Terayama Shuji’s avant-garde film masterpiece, Den’en ni Shisu (Death in the Fields), has been adapted for the stage as Death in Vacant Lot!, a play with music, by The South Wing, an international theater company now working in New York.

Terayama Shuji’s 1974 film, Den’en ni Shisu (Death in the Fields), depicts an adolescent boy in prewar Japan who runs away from home. The boy’s coming of age is an allegory for Japan’s loss of innocence during Word War II. Wrought with conflicting pastoral images which are alternately romantic and sexually brutal, realistic and fantastic, the film makes particular use of the traditional Japanese tanka poetic form filled with very modern and often taboo or grotesque imagery. Terayama grew up in an era when Japan was occupied by U.S. forces, far away from his mother, who worked as a prostitute for U.S. enlisted men. The character representing him in the film endures a loss of innocence as his mother is lost to an invader or rapist figure. The historical metaphor is clear: just as loss of innocence is something that is forced upon the young, it was also forced on Japan as a whole in consequence of its egregious imperialism leading up to WWII.

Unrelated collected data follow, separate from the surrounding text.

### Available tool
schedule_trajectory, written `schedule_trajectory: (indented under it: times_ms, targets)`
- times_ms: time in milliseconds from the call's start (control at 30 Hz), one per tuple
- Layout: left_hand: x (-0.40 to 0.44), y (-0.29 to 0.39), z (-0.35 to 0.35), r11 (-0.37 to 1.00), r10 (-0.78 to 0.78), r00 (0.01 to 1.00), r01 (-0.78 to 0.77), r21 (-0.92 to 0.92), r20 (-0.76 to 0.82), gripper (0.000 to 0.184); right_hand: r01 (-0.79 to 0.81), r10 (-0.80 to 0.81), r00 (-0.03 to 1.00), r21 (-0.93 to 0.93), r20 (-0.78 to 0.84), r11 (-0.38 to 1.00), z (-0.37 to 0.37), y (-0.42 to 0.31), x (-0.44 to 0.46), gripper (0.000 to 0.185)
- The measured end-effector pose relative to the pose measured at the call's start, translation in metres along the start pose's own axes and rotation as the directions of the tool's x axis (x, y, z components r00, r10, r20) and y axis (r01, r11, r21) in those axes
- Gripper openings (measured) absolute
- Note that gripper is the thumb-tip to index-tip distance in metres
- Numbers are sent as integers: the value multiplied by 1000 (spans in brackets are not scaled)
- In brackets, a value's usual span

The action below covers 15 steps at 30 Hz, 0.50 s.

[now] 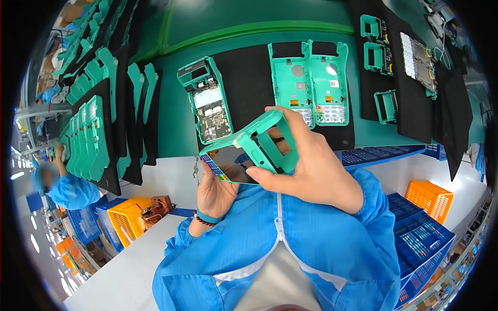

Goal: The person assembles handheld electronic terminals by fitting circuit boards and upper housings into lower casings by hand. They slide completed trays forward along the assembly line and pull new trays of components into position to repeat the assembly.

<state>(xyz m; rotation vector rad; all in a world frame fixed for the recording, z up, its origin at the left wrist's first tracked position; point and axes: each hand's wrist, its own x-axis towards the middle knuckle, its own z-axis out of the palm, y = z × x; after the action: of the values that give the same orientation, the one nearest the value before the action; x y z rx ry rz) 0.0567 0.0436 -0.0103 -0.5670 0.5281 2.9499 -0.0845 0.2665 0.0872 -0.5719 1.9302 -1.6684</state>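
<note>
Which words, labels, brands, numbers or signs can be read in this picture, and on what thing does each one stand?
No text can be read here.
Keypad of the held device: marks too small.
Board in the open device: any print too small.
Stickers in the two shells: too small to tell if they bear text.
</note>
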Motion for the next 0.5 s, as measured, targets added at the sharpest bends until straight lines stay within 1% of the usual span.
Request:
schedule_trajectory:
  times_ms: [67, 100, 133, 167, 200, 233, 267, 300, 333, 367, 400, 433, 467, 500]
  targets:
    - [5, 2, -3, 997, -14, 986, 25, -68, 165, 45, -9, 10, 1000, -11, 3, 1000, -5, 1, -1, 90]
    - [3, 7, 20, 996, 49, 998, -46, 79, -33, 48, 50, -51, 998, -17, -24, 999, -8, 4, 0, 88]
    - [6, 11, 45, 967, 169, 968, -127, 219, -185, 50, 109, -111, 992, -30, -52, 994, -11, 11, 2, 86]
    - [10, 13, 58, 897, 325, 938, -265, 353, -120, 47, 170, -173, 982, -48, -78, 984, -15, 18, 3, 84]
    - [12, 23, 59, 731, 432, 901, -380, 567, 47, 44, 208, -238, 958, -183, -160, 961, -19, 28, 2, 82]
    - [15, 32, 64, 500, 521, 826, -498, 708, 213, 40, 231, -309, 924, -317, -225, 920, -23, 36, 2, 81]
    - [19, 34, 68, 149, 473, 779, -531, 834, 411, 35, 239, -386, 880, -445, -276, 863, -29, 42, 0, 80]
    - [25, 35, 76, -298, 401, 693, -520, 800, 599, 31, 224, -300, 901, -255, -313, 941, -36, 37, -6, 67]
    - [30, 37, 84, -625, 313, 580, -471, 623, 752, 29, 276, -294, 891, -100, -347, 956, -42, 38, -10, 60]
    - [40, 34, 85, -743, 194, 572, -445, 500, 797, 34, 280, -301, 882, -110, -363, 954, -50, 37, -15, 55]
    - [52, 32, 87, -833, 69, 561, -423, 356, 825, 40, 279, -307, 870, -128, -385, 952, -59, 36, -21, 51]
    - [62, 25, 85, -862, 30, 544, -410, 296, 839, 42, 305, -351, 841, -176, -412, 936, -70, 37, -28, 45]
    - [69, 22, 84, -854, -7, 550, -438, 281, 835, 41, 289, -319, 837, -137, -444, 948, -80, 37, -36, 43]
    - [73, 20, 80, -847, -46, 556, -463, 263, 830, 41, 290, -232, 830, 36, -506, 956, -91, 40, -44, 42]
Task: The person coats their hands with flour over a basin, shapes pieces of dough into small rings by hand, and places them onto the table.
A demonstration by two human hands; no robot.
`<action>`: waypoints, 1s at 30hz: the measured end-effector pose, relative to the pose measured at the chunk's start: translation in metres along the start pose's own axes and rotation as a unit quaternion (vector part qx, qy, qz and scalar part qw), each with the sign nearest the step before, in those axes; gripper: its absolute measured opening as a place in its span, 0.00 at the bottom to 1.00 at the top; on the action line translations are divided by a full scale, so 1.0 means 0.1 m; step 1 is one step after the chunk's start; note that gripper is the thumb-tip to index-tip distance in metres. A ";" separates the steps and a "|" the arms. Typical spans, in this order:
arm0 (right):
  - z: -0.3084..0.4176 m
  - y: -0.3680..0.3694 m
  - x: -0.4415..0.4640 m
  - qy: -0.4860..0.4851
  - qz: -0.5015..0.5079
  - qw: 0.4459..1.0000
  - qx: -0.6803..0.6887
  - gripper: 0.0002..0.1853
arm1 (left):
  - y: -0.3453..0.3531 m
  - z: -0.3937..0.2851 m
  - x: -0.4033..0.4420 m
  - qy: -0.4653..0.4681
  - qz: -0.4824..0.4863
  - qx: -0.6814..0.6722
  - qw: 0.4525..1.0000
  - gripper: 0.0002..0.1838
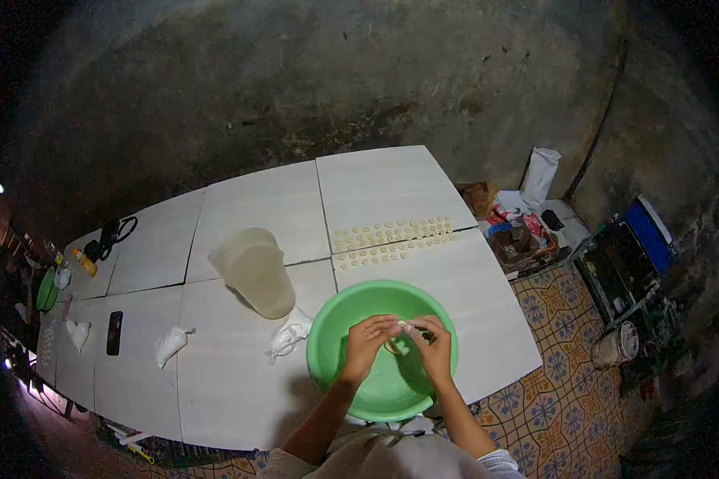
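Over a green basin (327,319) at the table's near edge, my left hand (367,342) and my right hand (433,345) meet at the fingertips. Both are closed, pinching a small pale piece of dough (402,326) between them. Some more pale dough (394,346) shows below the fingers, partly hidden by them. Beyond the basin, small round dough pieces (391,233) lie in several rows on the white tiled tabletop (375,184).
Left of the basin are a cloudy plastic pitcher (260,275), a white plastic bag (290,334), another white bag (170,345) and a phone (114,333). A yellow bottle (85,262) lies farther left. A crate of items (523,239) and a bucket (615,346) stand right of the table.
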State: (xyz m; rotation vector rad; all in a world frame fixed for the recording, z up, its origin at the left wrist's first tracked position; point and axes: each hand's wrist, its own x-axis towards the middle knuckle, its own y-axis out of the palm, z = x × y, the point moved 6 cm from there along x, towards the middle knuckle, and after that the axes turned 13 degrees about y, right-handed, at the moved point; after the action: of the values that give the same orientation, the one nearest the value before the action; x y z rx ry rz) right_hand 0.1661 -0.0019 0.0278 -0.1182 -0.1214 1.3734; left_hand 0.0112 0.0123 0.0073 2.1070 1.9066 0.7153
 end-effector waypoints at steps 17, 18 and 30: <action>-0.04 0.03 0.06 0.002 0.044 0.999 0.009 0.09 | 0.02 -0.03 0.00 0.000 0.001 0.044 0.999 0.16; -0.04 0.04 0.06 0.026 0.051 0.998 0.030 0.09 | 0.01 -0.01 0.00 -0.010 -0.016 0.019 1.000 0.15; -0.16 0.06 0.06 0.087 0.081 0.989 0.084 0.10 | -0.03 0.06 -0.03 -0.045 0.007 -0.021 0.999 0.18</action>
State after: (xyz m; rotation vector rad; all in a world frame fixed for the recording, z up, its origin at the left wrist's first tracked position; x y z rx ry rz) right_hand 0.1636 0.0047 0.0112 -0.1086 0.1520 1.5231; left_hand 0.0111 0.0110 -0.0001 2.0923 1.8155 0.6456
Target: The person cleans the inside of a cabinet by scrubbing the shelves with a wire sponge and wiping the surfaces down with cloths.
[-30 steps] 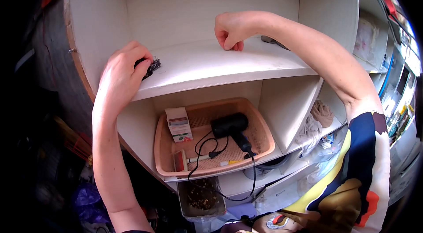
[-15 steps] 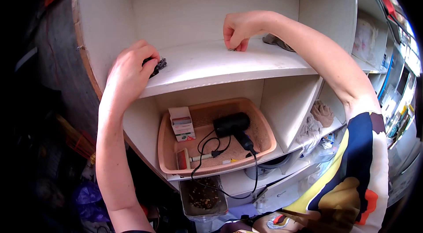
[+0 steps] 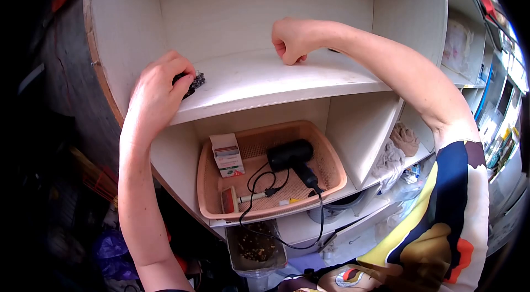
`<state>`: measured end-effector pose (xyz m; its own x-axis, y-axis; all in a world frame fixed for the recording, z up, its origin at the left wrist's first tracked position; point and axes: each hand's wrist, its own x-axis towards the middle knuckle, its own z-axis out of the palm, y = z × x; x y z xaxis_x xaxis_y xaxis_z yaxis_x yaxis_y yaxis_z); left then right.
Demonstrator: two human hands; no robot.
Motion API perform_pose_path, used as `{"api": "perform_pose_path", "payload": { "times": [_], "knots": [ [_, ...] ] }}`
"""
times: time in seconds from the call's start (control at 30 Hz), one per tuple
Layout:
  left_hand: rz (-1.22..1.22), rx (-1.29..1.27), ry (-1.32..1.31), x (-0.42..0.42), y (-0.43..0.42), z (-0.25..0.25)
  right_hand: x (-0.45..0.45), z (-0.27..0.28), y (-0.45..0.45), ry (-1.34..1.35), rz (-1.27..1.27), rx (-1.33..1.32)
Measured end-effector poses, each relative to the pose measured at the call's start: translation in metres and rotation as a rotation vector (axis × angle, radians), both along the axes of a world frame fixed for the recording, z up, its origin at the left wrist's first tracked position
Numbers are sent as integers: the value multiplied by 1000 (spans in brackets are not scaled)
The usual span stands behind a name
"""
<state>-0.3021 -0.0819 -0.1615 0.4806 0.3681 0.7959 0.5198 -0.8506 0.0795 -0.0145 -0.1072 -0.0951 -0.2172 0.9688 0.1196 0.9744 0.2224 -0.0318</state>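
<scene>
At the left end of the white shelf, my left hand is closed around a dark, crumpled wad that sticks out past the fingers. What it is made of is hard to make out. Farther right, my right hand reaches over the same board with its fingers curled in tightly, knuckles low near the surface. Whatever lies inside that closed hand is hidden. A sliver of a dark item shows behind my right forearm.
Below the shelf, a peach plastic basket holds a black hair dryer, a small carton and a red-and-white brush. The dryer's cord hangs over the rim. Under it stands a bin with scraps. Cloths lie at right.
My right hand has shifted slightly left and curled tighter, hiding the small bit at its fingertips. The dark item behind that forearm is now mostly covered. My left hand keeps its wad.
</scene>
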Motion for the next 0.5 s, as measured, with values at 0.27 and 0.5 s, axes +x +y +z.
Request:
{"api": "perform_pose_path", "payload": {
  "times": [0.27,0.5],
  "knots": [
    [20,-16,0,0,-1,1,69,12,-7,400,30,260],
    [31,-9,3,3,-5,1,137,8,-26,319,-130,365]
  ]
}}
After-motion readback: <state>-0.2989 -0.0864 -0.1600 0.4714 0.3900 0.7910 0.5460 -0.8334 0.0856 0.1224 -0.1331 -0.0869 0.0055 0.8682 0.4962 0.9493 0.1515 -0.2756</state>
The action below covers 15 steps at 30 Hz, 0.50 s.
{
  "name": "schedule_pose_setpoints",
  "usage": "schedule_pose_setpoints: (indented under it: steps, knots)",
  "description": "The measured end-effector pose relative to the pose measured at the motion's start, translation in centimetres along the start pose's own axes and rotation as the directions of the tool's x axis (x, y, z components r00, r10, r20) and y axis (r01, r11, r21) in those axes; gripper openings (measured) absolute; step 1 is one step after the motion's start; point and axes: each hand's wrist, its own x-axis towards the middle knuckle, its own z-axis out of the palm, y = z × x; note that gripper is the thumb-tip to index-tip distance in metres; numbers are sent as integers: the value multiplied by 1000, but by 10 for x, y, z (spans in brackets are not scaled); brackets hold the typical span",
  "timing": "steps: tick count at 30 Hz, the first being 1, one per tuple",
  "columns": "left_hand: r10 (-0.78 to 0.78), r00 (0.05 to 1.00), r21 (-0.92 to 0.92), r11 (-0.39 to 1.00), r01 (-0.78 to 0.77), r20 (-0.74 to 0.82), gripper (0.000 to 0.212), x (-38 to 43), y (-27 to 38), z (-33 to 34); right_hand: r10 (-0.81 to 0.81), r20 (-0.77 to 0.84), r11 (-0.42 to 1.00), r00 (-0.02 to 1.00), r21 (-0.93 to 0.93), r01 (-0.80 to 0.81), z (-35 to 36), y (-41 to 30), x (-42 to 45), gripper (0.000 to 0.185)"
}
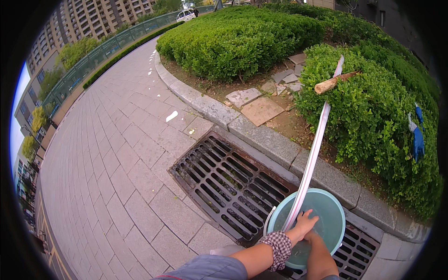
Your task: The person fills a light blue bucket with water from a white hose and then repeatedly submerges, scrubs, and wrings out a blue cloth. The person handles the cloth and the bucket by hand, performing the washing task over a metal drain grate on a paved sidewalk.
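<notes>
A light teal plastic bucket (330, 206) with cloudy water in it stands on the iron drain grate (227, 182). My left hand (305, 223) is over the bucket's inside, fingers apart, nothing seen in it. A checked cuff (278, 246) is bunched on that forearm. Close against it, my right hand (310, 237) reaches into the bucket; its fingers are mostly hidden. A flat white hose (313, 154) with red stripes slopes down from the hedge into the bucket, passing beside my left hand.
A wooden log (330, 84) lies across the hose on the clipped hedge (374, 122). Blue-and-white work gloves (417, 141) rest on the hedge at right. A granite kerb (266, 136) borders the stone paving (133, 168). Broken slabs (262, 110) lie on the soil.
</notes>
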Motion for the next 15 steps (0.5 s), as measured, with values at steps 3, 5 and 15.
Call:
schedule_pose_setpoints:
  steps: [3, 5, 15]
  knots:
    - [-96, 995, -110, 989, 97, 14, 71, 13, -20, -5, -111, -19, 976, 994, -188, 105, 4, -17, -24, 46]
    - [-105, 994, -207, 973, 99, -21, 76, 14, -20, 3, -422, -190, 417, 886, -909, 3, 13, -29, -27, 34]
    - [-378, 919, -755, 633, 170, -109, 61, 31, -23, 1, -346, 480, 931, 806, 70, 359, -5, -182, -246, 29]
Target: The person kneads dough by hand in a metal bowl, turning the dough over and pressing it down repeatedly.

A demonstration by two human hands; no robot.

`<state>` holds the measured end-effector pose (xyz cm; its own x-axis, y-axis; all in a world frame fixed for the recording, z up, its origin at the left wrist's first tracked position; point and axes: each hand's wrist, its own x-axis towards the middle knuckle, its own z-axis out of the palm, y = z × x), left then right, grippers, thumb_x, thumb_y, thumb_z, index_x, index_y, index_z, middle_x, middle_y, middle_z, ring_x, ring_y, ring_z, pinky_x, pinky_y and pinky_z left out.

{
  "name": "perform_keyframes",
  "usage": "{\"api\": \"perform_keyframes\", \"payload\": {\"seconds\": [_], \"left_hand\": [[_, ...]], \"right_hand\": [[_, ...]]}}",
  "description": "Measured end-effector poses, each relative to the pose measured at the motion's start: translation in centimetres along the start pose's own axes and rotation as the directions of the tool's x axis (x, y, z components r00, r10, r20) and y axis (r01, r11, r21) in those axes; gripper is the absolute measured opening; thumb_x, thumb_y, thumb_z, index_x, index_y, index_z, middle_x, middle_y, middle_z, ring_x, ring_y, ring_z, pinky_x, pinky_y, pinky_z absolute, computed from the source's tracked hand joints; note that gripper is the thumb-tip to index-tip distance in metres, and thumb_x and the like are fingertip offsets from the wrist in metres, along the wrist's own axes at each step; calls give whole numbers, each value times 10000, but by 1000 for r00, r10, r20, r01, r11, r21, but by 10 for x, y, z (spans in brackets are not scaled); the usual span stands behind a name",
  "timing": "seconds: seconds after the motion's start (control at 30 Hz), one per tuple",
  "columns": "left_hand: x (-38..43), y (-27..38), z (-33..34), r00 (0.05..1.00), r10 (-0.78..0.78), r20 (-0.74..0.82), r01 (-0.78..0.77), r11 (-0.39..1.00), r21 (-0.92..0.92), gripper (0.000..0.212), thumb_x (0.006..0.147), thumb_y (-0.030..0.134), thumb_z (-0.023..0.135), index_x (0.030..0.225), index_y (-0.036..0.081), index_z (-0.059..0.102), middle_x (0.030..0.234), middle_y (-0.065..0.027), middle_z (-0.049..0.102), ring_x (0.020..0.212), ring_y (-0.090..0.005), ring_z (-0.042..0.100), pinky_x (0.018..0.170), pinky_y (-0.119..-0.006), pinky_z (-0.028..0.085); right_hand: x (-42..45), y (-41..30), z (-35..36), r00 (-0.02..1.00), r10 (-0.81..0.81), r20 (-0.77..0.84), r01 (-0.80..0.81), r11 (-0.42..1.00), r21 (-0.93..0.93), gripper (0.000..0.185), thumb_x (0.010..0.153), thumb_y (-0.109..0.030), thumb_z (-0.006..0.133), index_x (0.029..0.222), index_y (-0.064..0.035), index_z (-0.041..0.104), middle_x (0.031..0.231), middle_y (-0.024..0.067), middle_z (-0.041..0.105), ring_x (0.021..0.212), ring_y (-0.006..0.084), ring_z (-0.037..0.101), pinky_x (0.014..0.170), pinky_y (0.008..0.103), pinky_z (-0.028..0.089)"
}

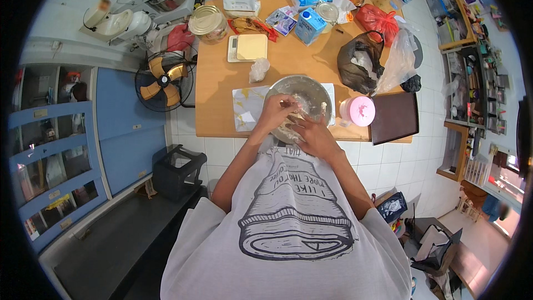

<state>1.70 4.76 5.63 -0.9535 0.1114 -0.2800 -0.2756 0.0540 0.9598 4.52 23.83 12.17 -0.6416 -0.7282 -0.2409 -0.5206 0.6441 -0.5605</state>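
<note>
A metal mixing bowl [316, 84] stands near the table's front edge, its inner wall smeared with pale, sticky dough [287, 127]. My left hand [277, 110] is over the left part of the bowl, its fingers curled and their tips drawn together; whether a bit of dough is between them cannot be made out. My right hand [310, 132] reaches over the near right rim with its fingers apart and dough stuck to them. Under the bowl lies a white and yellow patterned sheet [250, 102]. My hands partly hide the bowl's contents.
Right of the bowl are a pink-lidded container [361, 111] and a dark tray [393, 118]. Behind stand a kitchen scale [248, 48], a crumpled clear plastic bag [259, 70], a blue carton [310, 26], a tin [207, 25] and a black plastic bag [354, 60]. A fan [164, 79] stands at left.
</note>
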Motion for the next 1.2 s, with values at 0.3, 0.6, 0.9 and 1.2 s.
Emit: {"api": "perform_keyframes", "payload": {"seconds": [0.3,0.6,0.9,1.2], "left_hand": [[-3,-4,-11,992,-62,106,85,969,-230,240,989,36,596,1187,-87,650,1145,-127,685,958,-160,682,925,-309,595],[-2,4,5,998,-7,69,16,991,-136,214,922,119,740,1073,-20,683,1009,-54,690,890,-98,643,765,-244,513],[-6,-2,-4,997,-30,75,57,918,-393,203,959,69,673,1108,-69,670,1068,-106,700,970,-164,678,885,-299,590],[-13,8,-9,992,-51,116,102,863,-495,246,953,57,671,1171,-54,644,1187,-111,672,1056,-169,649,920,-290,554]], "right_hand": [[-5,-1,2,1000,7,-14,-7,1000,-11,484,780,-155,721,1260,-123,665,1326,69,628,1336,294,501,1141,724,162],[-4,5,7,999,26,-43,-23,997,79,479,778,-136,721,1254,-142,675,1342,48,625,1370,288,476,1138,748,122],[-3,6,11,994,16,-104,-4,994,112,483,775,-142,721,1254,-116,665,1322,70,629,1356,294,485,1115,734,182],[-2,-5,6,995,1,-99,-4,1000,-26,491,765,-128,729,1252,-143,674,1321,59,635,1387,331,445,1118,689,233]]}}
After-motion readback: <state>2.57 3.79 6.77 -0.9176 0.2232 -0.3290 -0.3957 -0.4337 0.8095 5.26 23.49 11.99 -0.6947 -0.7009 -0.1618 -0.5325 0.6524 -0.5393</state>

In Death in Vacant Lot!, Kameron Steele (The South Wing’s Artistic Director) adapts the film as a Tommy-style rock opera employing modernist music and a 21st Century American “post Global Village” context. Terayama’s text, translated into English by Steele, is staged with choreography, choral and solo song, tanka poetry, live and occasionally pre-recorded electric and acoustic music. Using J.A. Ceasar’s extant soundtrack to Den’en ni Shisu as context, four composer/musicians collaborated on a new musical score that juxtaposes ’60s Japanese folk-rock and contemporary electronic experimental music. Selections of Caesar’s score that were unused in the film are also employed, as are a combination of acoustic sounds and electronic, computer-driven music, all of which is designed to underscore the timelessness of the conceptual themes. Believing that societies, like individuals, undergo a loss of innocence, usually resulting in either self-realization or self-destruction, Steele draws parallels between Japan’s loss of innocence during the 30 years surrounding WWII and the loss of innocence he imagines happening over the next 20 years for the United States.

The bulk of The South Wing’s development process for Death in Vacant Lot! has taken place at the Watermill Center, avant-garde visionary Robert Wilson’s theater laboratory.